Another way to help reinforce positive body image (thereby lessening the push to diet) is to see if she would be interested in getting involved with you in ambassador efforts in schools to help all girls develop an abhorrence of food restriction and an appreciation of being at your body's optimal weight set point. Now you have to be somewhat careful with this on two counts: 1) it can inadvertently create a shroud of secrecy for her if she does develop an eating disorder herself and 2) it can enmesh the two of you in your eating disorder rather than just you and she as mother and daughter.

For item (1) she can feel that she has such a reputation of being an ambassador for health and positive body relationships that if she starts to develop restrictive eating behaviours she will feel she is letting absolutely everyone down.

For item (2) it can feel too much like you are business partners if the responsibilities of ambassadorship require that you and she have a professional veneer to your interactions when you are also going through her teen years. That can add a lot of stress that may harm your recovery as well as harm your relationship with each other.

You know you and your daughter well enough to determine if any of these ideas have any merit.

Hope the ideas are useful in creating maybe some more options in your mind. G.

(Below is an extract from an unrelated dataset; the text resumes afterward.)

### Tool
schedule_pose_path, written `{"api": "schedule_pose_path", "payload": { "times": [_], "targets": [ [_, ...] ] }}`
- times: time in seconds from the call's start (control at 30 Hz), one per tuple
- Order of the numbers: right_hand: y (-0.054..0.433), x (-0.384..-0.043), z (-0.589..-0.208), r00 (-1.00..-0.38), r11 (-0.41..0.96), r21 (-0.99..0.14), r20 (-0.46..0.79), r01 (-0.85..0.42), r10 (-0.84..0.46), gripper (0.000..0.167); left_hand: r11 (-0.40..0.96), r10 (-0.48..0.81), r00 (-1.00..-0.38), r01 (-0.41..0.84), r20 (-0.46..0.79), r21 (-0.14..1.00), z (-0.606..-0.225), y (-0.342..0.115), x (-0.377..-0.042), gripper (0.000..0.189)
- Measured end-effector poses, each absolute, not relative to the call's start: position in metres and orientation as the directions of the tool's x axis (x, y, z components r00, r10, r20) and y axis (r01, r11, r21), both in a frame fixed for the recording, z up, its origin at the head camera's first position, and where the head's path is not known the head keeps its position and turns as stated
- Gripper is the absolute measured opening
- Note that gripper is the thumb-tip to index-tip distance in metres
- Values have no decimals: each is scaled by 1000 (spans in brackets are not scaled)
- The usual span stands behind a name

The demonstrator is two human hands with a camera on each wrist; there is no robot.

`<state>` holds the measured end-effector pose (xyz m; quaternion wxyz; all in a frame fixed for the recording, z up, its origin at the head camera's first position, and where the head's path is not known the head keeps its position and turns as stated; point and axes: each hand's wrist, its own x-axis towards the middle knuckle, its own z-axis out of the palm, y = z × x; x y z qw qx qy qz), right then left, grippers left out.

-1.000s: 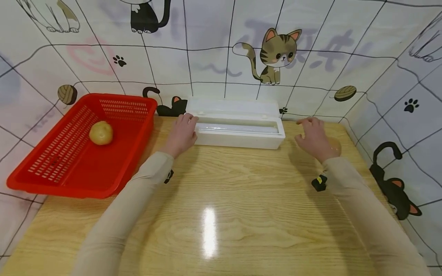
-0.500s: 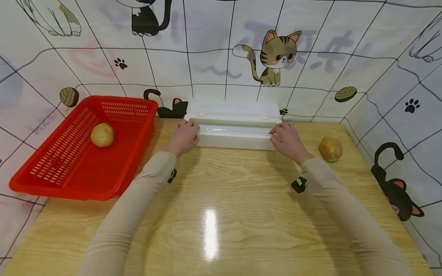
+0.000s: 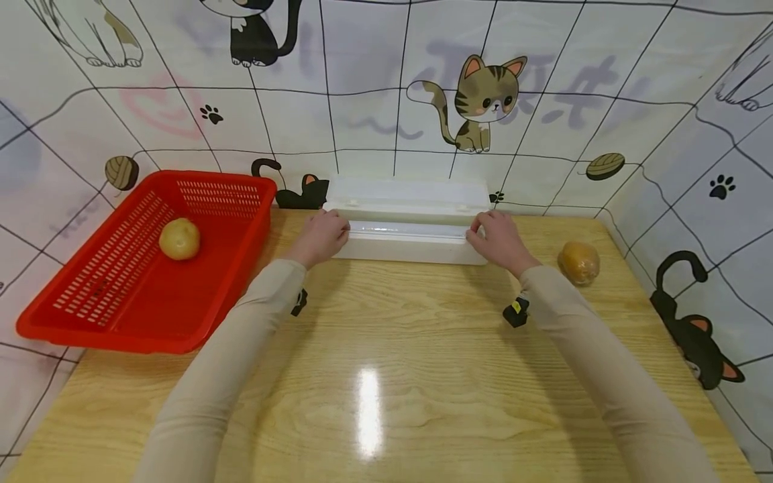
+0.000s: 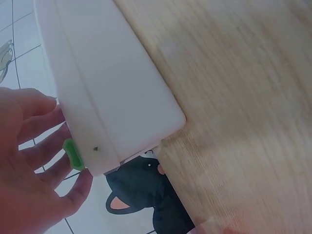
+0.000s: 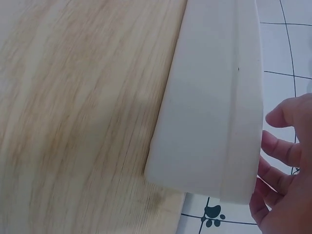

April 17, 2012 | Registered CommenterGwyneth

Wow what great input! Thanks paulad,duoinside and Gwyneth for taking the time to answer to this. It has always been a problem for me to avoid projecting my fears on to her. As i'm nearing (i hope) complete remission I desp want to educate her on the perils of restriction. ( that i learned too late) it makes me shudder to think she could develop an ED and all the misery that comes with it.
The " ambassador" to young girls in schools seems a wonderful idea, definitely to warn of the perils of dieting and feeling dissatisfied with ones own body. it has def got me thinking.
And yep team sports is a great idea ( thanks Paulad) we live near the beach in sunny spain so summer is volleyball season.
i def need to sit down and talk with her dad, he still calls me "anorexic" even though i eat more than him now...so he is completely oblivious at times.